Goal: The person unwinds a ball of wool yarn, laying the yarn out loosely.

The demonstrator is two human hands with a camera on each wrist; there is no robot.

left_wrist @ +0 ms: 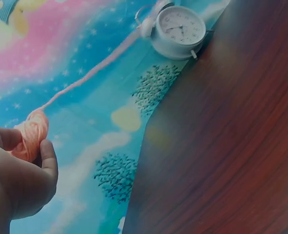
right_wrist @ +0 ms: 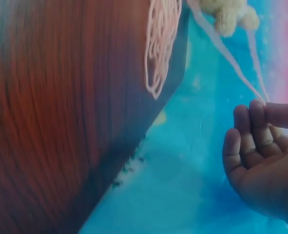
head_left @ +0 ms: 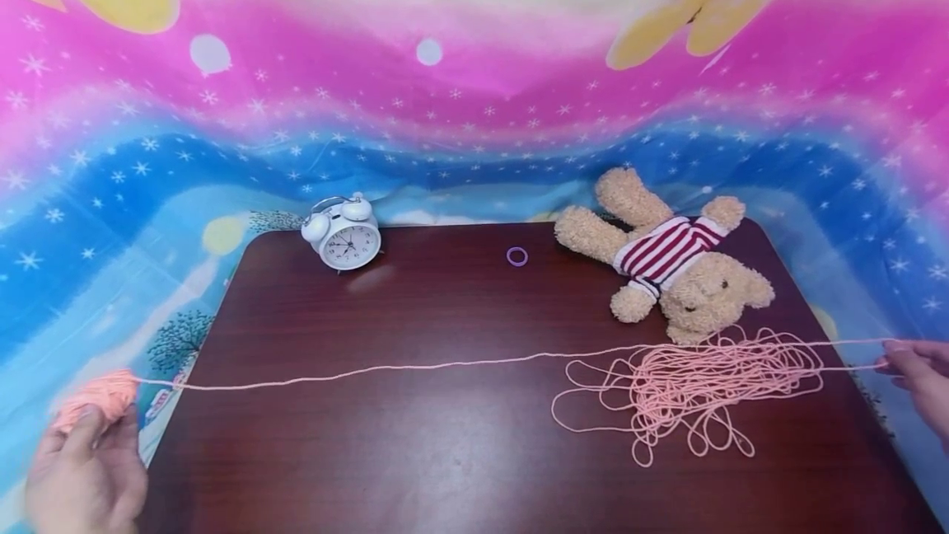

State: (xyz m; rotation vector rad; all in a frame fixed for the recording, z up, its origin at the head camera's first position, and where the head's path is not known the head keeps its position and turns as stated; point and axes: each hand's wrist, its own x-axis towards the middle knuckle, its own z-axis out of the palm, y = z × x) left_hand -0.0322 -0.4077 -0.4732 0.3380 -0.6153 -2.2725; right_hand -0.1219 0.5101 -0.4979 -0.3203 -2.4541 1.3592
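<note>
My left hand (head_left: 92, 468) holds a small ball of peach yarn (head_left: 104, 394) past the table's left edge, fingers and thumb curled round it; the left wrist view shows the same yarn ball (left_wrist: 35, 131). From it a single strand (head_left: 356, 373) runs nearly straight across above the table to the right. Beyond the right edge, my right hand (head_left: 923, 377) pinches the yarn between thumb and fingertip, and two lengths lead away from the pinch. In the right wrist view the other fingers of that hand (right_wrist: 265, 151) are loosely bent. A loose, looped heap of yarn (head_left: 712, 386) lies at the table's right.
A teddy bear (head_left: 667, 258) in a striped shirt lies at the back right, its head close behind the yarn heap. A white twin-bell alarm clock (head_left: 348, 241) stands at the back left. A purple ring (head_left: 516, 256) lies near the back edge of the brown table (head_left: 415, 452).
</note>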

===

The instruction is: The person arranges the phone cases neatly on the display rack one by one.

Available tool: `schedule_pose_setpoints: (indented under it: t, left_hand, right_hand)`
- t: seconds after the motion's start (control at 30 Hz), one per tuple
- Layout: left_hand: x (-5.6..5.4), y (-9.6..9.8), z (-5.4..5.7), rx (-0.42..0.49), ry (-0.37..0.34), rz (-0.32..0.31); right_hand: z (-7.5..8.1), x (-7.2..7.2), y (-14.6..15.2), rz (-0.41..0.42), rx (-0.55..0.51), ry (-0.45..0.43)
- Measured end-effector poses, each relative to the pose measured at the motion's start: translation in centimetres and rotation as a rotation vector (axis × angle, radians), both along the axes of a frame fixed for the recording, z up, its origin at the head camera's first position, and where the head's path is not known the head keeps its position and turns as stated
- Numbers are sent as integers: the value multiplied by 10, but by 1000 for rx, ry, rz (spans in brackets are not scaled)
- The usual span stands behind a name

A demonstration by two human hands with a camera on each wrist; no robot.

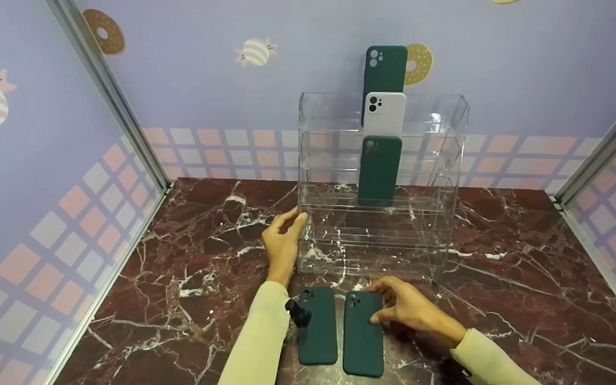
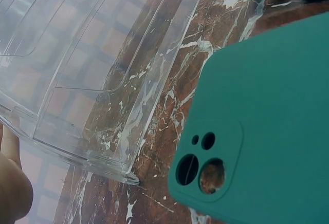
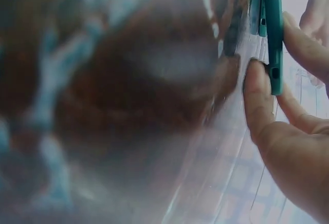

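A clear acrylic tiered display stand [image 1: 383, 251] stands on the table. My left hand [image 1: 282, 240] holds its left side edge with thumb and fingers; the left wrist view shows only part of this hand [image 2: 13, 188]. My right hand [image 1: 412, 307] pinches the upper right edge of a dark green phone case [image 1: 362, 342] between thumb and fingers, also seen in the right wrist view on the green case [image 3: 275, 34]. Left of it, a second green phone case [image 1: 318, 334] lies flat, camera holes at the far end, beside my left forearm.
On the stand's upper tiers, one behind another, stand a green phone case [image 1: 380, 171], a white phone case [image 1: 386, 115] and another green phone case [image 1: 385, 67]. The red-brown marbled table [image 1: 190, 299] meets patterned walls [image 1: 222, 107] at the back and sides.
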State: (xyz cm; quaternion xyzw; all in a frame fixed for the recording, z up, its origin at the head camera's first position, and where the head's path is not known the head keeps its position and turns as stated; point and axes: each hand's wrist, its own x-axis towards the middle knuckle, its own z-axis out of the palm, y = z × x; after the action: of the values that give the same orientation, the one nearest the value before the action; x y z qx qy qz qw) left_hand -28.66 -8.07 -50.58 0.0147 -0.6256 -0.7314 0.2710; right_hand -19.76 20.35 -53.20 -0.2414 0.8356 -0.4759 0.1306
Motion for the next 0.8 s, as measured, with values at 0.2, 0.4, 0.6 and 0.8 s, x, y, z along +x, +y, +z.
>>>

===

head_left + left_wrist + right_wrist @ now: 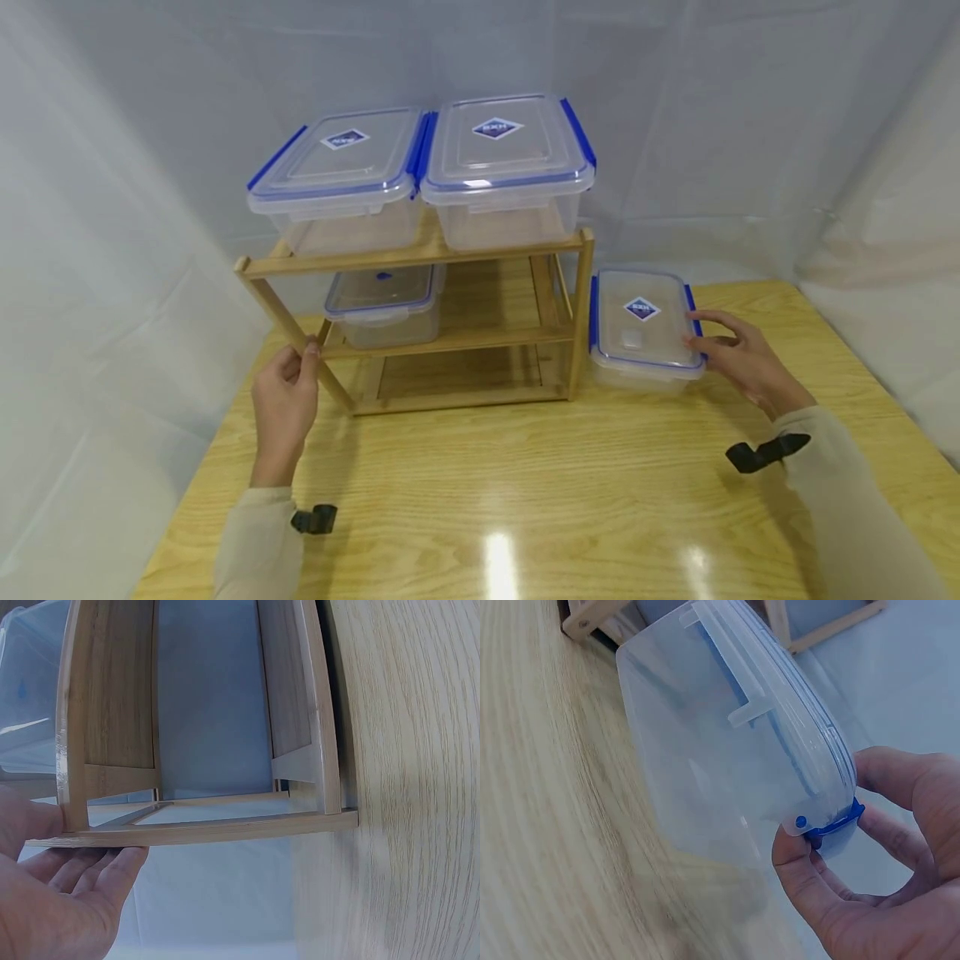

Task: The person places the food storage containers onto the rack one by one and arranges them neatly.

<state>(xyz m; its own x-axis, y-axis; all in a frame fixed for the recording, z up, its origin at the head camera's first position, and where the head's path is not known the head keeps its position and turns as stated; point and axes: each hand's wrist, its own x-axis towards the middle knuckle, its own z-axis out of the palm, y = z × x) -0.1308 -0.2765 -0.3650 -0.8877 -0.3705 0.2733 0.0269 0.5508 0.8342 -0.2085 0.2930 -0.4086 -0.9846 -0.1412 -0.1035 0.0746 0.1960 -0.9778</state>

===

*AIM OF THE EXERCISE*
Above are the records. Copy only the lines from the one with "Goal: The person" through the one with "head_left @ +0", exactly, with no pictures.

*YOUR RESPONSE*
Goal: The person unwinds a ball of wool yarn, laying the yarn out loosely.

The demonstrator is two human hands with a camera on each wrist; there is no robot.

left_wrist @ +0 ms: 
right_wrist @ +0 ms: 
head_left @ +0 ms: 

No more output is required for the exercise.